Task directions
In the entries that follow, the first line to write out is the one containing "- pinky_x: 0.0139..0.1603", and the last is the one containing "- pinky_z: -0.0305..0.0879". Reproduce that stretch exactly, with nothing before or after it.

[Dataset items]
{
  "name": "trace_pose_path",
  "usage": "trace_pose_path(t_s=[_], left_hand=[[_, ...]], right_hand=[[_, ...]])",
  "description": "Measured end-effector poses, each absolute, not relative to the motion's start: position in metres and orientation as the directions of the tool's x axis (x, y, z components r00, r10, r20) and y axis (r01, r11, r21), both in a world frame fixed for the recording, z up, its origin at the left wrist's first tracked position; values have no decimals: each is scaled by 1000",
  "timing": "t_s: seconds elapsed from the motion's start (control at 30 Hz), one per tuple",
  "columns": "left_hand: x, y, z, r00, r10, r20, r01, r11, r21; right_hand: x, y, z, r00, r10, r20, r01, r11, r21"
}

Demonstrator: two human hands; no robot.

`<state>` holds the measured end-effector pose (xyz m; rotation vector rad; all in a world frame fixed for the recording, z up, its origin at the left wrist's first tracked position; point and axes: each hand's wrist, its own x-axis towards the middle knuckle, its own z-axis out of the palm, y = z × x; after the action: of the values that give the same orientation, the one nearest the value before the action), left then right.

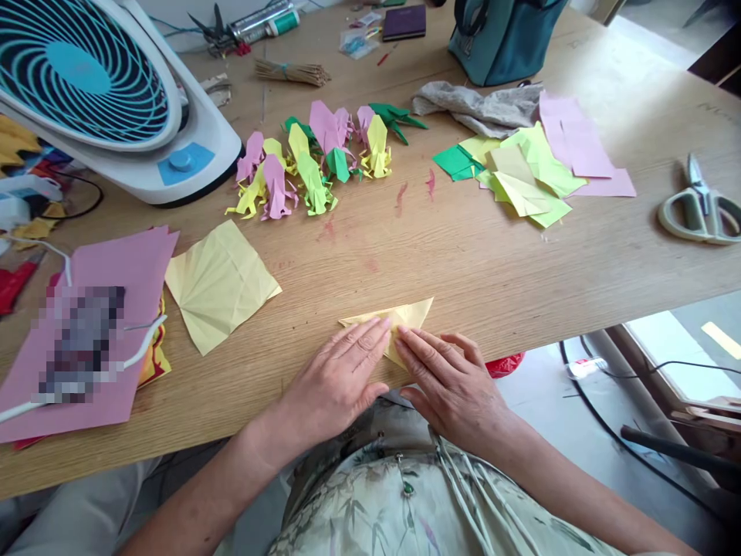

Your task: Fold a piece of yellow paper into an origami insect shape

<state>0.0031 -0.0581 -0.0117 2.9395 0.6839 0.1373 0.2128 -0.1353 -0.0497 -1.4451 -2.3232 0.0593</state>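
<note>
A folded piece of pale yellow paper (415, 312) lies at the table's front edge, its pointed corners sticking out to the left and right. My left hand (341, 371) rests on its left part with fingers stretched flat. From the right, my right hand (455, 382) presses on the same paper, fingers extended and fingertips close to the left ones. Both hands hide much of the paper. To the left is a creased, opened yellow sheet (223, 286). Further back stand several folded paper figures (312, 158) in pink, yellow and green.
Scissors (700, 205) lie at the right. Folded coloured papers (526, 174), a grey cloth (480, 102) and a teal bag (503, 38) are behind. A fan (109, 85) stands back left, near pink sheets (124, 259) under a blurred-out object. The table edge (607, 333) is close.
</note>
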Motion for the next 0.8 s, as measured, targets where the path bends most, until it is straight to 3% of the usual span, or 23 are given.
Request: trace_pose_path(t_s=[0.3,0.53,0.8], left_hand=[[13,-67,-28,875,482,42,461,-857,232],[12,-68,-25,875,482,-50,483,-858,174],[11,-72,-29,856,515,-48,517,-847,123]], right_hand=[[216,-140,-46,-350,897,269,878,414,-239],[217,-138,-52,-409,865,291,845,480,-238],[213,-141,-44,-230,931,285,919,304,-251]])
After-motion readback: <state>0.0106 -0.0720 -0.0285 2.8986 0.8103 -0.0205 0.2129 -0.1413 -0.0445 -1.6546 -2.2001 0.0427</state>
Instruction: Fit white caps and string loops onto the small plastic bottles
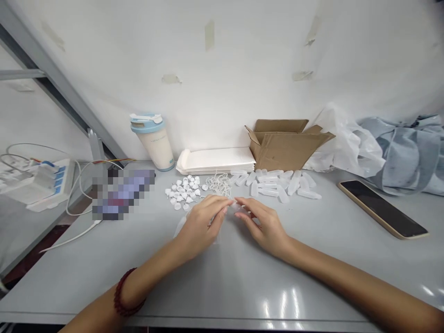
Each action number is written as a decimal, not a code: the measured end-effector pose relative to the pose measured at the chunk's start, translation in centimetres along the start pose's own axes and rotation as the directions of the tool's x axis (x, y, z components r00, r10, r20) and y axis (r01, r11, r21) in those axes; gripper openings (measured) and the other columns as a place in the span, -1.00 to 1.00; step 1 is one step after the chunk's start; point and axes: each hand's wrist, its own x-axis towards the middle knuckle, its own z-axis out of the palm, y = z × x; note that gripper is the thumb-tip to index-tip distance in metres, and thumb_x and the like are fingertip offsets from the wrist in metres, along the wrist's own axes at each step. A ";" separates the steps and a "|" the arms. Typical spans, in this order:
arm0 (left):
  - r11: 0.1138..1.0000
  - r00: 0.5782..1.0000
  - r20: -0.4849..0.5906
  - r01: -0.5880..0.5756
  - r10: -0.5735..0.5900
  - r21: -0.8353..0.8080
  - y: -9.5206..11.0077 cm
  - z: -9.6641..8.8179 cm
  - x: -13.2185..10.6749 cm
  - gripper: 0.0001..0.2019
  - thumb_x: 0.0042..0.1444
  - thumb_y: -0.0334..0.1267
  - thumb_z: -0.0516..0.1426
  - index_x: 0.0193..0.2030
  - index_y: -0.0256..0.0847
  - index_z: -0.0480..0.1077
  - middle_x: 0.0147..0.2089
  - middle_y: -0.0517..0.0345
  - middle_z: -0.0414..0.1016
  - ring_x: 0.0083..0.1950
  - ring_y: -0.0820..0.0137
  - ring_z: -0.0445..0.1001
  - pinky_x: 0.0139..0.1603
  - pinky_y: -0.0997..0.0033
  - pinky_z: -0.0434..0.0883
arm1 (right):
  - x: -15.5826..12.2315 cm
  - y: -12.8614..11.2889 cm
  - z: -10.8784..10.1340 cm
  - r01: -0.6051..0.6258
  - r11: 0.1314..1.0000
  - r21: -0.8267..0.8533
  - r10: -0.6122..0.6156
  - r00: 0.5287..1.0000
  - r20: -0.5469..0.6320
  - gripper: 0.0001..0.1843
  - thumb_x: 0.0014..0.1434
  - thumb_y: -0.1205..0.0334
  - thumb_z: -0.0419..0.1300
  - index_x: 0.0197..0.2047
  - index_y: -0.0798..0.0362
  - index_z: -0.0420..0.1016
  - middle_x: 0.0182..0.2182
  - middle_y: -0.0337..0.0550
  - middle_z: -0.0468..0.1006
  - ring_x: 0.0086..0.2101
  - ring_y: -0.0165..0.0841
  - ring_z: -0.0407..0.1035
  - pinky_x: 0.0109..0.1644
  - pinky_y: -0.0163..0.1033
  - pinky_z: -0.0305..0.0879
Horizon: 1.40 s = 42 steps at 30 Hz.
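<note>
My left hand point(204, 222) is closed in a pinch over the middle of the table, its fingertips on something small that I cannot make out. Facing it, my right hand point(265, 224) has its thumb and fingers curled round a translucent plastic tube point(239, 208), which they partly hide. The two hands' fingertips nearly meet at the tube's end. Just beyond them lies a tangle of thin white cords point(218, 184). To its left are several small white caps point(183, 187), and to its right several translucent tubes point(272, 191). Clear plastic point(179, 225) shows beneath my left hand.
Along the wall stand a cup with a blue lid point(152, 141), a stack of white packets point(218, 159), an open cardboard box point(286, 150) and a white plastic bag point(347, 143). A phone point(383, 208) lies right; a power strip point(52, 182) and cables are left.
</note>
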 end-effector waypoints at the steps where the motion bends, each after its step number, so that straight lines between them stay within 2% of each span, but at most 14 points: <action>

Answer section
  - pinky_x: 0.0139..0.1603
  - pinky_y: -0.0997..0.0033
  - pinky_z: -0.0434..0.0883
arm1 (right):
  - x: -15.5826..12.2315 cm
  - y: -12.8614..11.2889 cm
  - z: -10.8784..10.1340 cm
  - r01: -0.6051..0.6258
  - r11: 0.1314..1.0000
  - r21: -0.8267..0.8533
  - r10: -0.6122..0.6156
  - r00: 0.5287..1.0000
  - r20: -0.5469..0.6320
  - gripper: 0.0001..0.1843
  - thumb_x: 0.0014..0.1434
  - thumb_y: -0.1205..0.0334
  - thumb_z: -0.0419..0.1300
  - index_x: 0.0197..0.2047
  - index_y: -0.0798..0.0362
  - index_z: -0.0420..0.1016
  - middle_x: 0.0182..0.2182
  - middle_y: -0.0337..0.0550
  - middle_z: -0.0468..0.1006
  - ring_x: 0.0086..0.2101
  - ring_y: -0.0165..0.0841
  - ring_z: -0.0407..0.1035
  - pinky_x: 0.0109..0.1644
  - pinky_y: -0.0163..0.1033
  - pinky_z: -0.0305..0.0879

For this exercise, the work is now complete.